Re: [PATCH] MEDIUM: stats: Add `show events` command.

Willy Tarreau Sat, 24 Mar 2012 13:44:58 -0700

Hi Aman,

On Fri, Mar 23, 2012 at 01:33:30PM -0700, Aman Gupta wrote:
> Tracing TCP connections that make hops through haproxy is currently very
> challenging. To get a list of proxied connection pairs inside haproxy,
> one must use `show sess` to dump the session table, grab the fd pairs
> for each session, resolve those to inodes via the process's file
> descriptor table, and then resolve those inodes to addresses via the TCP
> connection table. This is quite cumbersome and slow (especially when the
> TCP connection table is huge), and does not scale when there are
> hundreds or thousands of connections happening per second.


Agreed. For this reason we've recently extended the log format to optionally
include new fields such as the outgoing source IP:port. I would not have
expected another request to come that soon :-)

> This patch adds a new `show events` command to the stats socket, which
> streams events when sessions are established or destroyed. This allows
> any interested party to subscribe to these events and maintain their
> own session table about the state inside haproxy. This data can then be
> used to augment data collected from other sources (like pcap), to follow
> a connection through all the hops it makes.

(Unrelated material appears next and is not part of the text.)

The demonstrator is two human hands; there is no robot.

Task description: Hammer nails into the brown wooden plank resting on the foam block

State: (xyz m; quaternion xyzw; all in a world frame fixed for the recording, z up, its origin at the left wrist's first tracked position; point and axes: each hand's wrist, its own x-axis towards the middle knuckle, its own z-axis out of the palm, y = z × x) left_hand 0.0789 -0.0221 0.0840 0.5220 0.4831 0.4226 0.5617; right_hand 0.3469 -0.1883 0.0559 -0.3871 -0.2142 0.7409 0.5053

This is really nice that you did that, as it's been on my todo list for
a long time. But I have comments on this before I can merge it :

1) I'd rather use "debug sessions" than "show events" because till now
   "show anything" only lists a finite list, and "events" can be a lot
   of things.

2) it looks to me like the stats socket is still usable in parallel to the
   command. If so, we could as well as an "undebug all" command to stop
   the debugging. But I'm not requesting that for now, it's more out of
   curiosity.

3) I'd very slightly change the output format to include delimiters. Maybe
   something like this :

    + 1 127.0.0.1:50869 - 127.0.0.1:9418 | 127.0.0.1:50870 - 127.0.0.1:6000

   instead of :

    + 1 127.0.0.1:50869 127.0.0.1:9418 127.0.0.1:50870 127.0.0.1:6000

4) Don't you think it would be useful to see a bit more states ? I would
   personally like to see 3 steps instead of 2 per session :
     - incoming session accepted
     - forward to server
     - closed session to client

   We could then have a single letter char instead of +/- which would report
   the state (A/F/C) :

    A 1 127.0.0.1:50869 - 127.0.0.1:9418
    F 1 127.0.0.1:50869 - 127.0.0.1:9418 | 127.0.0.1:50870 - 127.0.0.1:6000
    C 1 127.0.0.1:50869 - 127.0.0.1:9418

> diff --git a/src/dumpstats.c b/src/dumpstats.c
> index f680134..959b114 100644
> --- a/src/dumpstats.c
> +++ b/src/dumpstats.c
(...)
> +void stats_event_new_session(struct session *s)
> +{
> +     struct session *curr;
> +     struct stream_interface *si;
> +     int ret;
> +
> +     char addrs[4][INET6_ADDRSTRLEN + strlen(":65535") + 1] = {"","","",""};
> +     int i, fd, port;
> +     const void *addr;
> +     struct sockaddr_storage sock;
> +     socklen_t addr_size;
> +
> +     for(i = 0; i < 4; i++) {
> +             fd = s->si[ i/2 ].fd;
> +
> +             addr_size = sizeof(sock);
> +             if (!(i%2==0 ? getpeername : getsockname)(fd, (struct sockaddr 
> *)&sock, &addr_size)) {

Here it's a waste of CPU cycles to call getpeername/getsockname 4 times
for addresses we generally already have. You have everything in the
stream_interface's addr (.from, .to). The local address is not always
filled, you have to check the session's flags for SN_FRT_ADDR_SET and
SN_BCK_ADDR_SET and call the associated functions accordingly prior
to use the addresses. The advantage is that the getpeername/getsockname
are already performed once in all of a session's life.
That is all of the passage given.